▶ [Task requirements] In the data below, set down exactly the lines from the one containing "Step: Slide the" up to and including the one containing "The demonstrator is". Leave the pictures out.

▶ [Recorded information]

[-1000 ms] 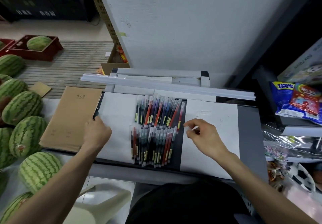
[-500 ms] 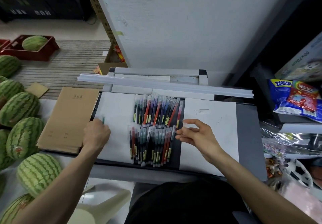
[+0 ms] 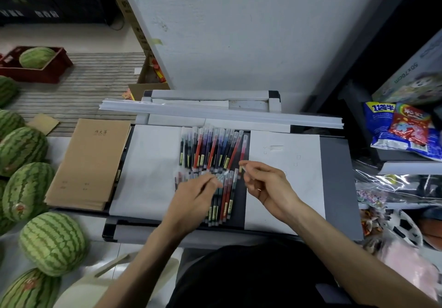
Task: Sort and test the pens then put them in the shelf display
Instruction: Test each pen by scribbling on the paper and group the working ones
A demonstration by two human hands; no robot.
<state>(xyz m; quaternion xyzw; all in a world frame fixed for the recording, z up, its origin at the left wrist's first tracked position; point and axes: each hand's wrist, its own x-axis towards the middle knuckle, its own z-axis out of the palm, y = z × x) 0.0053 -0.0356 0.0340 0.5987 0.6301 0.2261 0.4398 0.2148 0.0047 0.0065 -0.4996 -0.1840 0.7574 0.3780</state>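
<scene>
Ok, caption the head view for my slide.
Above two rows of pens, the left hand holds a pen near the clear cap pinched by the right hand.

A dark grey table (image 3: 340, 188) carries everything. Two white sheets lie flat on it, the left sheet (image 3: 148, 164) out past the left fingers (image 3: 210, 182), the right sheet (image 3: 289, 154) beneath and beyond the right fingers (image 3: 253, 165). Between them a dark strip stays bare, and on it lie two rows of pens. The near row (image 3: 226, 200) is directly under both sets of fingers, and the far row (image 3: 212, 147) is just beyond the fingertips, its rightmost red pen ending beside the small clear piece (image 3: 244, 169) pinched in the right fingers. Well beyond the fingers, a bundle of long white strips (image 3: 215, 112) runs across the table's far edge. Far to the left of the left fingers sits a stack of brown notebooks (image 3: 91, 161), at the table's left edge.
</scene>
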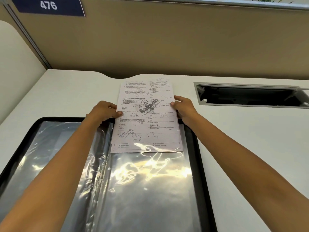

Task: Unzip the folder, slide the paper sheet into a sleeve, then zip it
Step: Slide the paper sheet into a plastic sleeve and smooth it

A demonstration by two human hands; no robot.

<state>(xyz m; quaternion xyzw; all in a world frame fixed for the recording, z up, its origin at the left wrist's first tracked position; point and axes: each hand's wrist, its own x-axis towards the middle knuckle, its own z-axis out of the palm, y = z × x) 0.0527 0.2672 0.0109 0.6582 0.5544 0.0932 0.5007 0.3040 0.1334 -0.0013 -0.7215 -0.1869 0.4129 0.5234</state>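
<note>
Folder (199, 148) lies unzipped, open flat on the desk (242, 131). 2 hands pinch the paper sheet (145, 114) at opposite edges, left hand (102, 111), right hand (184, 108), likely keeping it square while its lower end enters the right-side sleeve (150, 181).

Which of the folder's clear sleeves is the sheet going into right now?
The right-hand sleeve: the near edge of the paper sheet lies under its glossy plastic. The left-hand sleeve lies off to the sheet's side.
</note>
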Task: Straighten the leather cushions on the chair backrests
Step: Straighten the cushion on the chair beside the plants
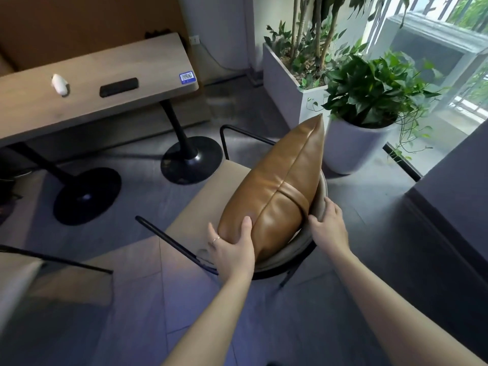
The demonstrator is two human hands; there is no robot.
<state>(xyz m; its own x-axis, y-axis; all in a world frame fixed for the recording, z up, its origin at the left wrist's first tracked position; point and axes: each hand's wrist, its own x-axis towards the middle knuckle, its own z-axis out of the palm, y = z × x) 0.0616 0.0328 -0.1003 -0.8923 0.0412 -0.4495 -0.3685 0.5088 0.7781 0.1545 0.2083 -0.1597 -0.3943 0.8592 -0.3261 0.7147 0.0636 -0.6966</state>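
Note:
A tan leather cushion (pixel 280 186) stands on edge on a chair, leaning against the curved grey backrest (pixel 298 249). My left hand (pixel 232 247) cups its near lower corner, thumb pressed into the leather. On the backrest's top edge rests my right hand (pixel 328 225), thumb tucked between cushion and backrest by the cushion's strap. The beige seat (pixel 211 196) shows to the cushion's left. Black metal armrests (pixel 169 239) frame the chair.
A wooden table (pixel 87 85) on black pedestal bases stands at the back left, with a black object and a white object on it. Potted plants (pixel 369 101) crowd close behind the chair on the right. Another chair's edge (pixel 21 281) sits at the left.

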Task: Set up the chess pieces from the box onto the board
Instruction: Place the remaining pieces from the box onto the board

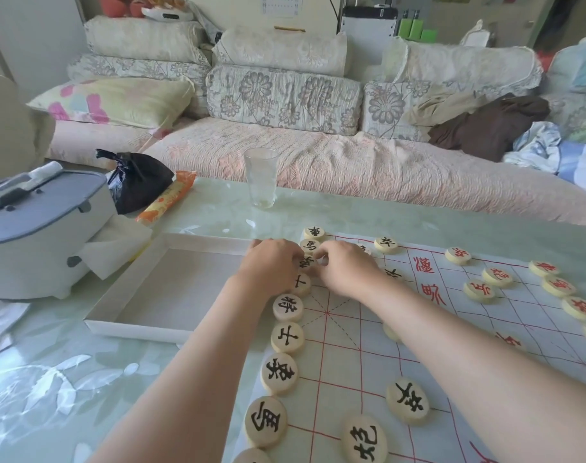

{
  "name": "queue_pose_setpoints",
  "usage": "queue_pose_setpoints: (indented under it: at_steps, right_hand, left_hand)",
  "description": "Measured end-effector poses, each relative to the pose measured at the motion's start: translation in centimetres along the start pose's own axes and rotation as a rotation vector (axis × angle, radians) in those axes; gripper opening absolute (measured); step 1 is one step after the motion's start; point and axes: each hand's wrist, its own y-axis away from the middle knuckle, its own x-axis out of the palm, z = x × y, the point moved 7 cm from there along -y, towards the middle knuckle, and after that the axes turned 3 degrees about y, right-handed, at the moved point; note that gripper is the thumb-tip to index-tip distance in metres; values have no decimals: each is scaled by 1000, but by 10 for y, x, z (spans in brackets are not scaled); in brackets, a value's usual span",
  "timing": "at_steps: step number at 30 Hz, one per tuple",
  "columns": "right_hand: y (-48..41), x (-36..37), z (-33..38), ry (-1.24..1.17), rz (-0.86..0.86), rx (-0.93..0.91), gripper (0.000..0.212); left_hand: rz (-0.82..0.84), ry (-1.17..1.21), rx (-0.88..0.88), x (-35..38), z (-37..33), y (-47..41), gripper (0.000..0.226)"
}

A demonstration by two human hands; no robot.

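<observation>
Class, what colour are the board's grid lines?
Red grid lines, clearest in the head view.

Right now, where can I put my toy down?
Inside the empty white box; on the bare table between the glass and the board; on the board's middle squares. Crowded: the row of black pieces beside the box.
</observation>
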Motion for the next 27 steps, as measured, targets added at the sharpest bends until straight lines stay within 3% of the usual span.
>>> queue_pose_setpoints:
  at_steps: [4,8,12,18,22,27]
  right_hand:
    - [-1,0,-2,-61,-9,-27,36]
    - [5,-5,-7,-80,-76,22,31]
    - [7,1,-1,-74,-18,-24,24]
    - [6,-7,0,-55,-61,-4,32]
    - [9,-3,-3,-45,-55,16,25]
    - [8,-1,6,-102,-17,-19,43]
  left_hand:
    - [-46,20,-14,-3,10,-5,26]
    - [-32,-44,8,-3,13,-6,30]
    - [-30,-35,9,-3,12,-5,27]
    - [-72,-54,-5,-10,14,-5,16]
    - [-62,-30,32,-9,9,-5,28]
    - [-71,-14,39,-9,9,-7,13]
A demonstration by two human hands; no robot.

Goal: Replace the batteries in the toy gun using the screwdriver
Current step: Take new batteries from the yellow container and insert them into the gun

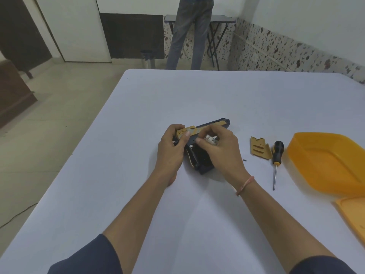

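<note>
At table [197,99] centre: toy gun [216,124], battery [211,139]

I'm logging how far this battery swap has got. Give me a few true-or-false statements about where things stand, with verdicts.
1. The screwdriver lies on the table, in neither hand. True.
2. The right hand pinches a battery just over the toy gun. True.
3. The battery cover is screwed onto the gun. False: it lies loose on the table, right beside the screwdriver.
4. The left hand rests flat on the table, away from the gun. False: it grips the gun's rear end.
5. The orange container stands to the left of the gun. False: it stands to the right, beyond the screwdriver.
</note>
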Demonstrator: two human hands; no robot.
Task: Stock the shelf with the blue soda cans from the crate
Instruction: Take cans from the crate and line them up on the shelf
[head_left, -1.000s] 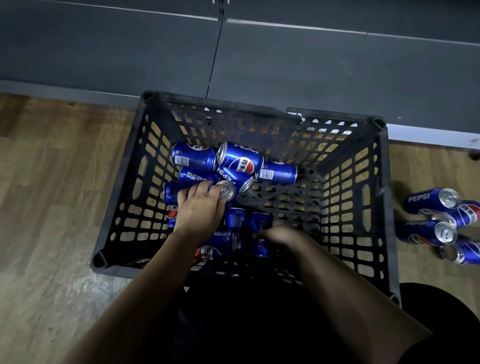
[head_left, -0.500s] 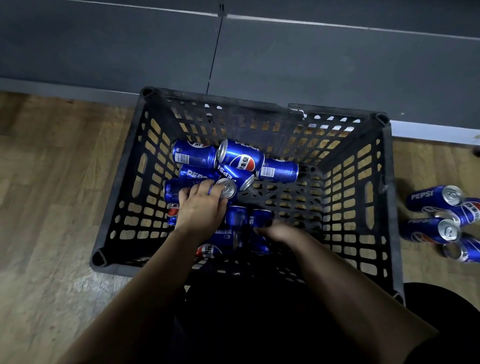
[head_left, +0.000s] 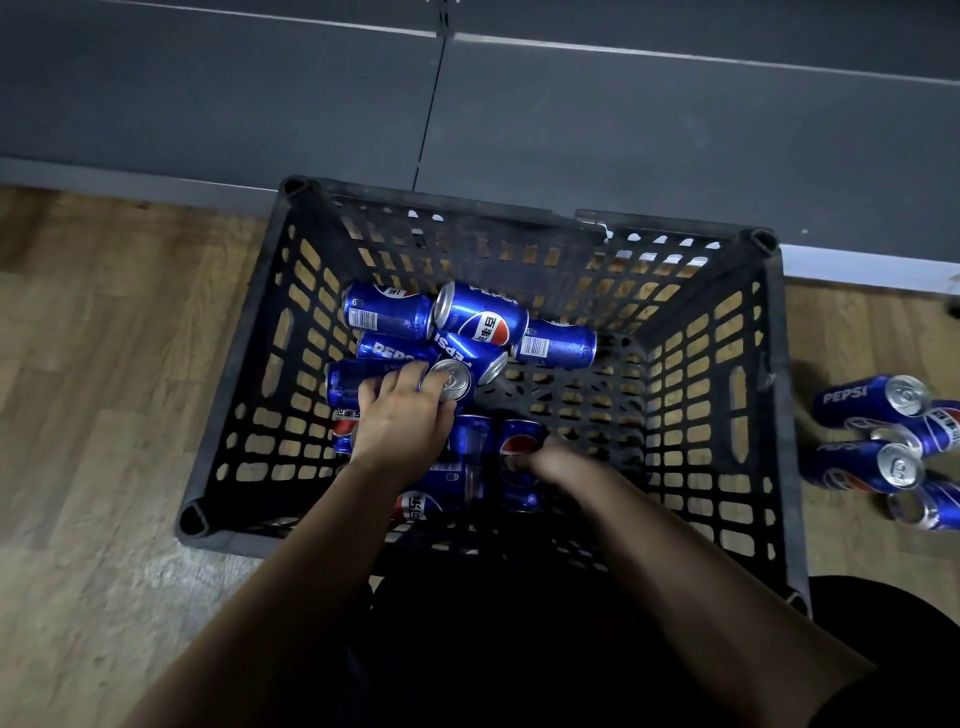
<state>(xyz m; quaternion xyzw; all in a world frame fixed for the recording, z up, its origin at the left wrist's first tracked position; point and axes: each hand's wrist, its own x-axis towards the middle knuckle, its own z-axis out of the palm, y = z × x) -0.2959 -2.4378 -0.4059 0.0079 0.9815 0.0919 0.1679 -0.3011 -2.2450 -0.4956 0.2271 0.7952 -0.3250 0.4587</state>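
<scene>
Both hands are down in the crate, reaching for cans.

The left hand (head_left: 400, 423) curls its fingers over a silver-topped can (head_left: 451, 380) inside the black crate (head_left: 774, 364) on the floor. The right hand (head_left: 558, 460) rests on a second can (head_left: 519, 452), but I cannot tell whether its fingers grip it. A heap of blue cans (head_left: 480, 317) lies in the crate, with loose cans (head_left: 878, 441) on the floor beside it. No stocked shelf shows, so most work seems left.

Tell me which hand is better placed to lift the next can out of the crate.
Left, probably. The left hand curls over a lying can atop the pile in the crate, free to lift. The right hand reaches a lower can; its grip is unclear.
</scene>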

▶ [Final answer]
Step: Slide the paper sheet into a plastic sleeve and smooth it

A demonstration by two human hands; no robot.

<state>(xyz m; quaternion xyzw; all in a world frame fixed for the recording, z up, its origin at the left wrist's first tracked position; point and axes: each hand's wrist, its own x-axis towards the middle knuckle, its own z-axis out of the palm, y = z × x) 0.0527 0.2672 0.0109 0.6582 0.5544 0.0932 0.5007 0.3040 0.1334 -0.0013 -0.7215 -0.1869 0.4129 0.5234</state>
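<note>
Folder (199, 148) lies unzipped, open flat on the desk (242, 131). 2 hands pinch the paper sheet (145, 114) at opposite edges, left hand (102, 111), right hand (184, 108), likely keeping it square while its lower end enters the right-side sleeve (150, 181).

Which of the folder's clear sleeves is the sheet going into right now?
The right-hand sleeve: the near edge of the paper sheet lies under its glossy plastic. The left-hand sleeve lies off to the sheet's side.
</note>
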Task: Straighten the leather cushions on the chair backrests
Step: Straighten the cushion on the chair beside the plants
The demonstrator is two human hands; there is no robot.

The exercise has been carried out in full.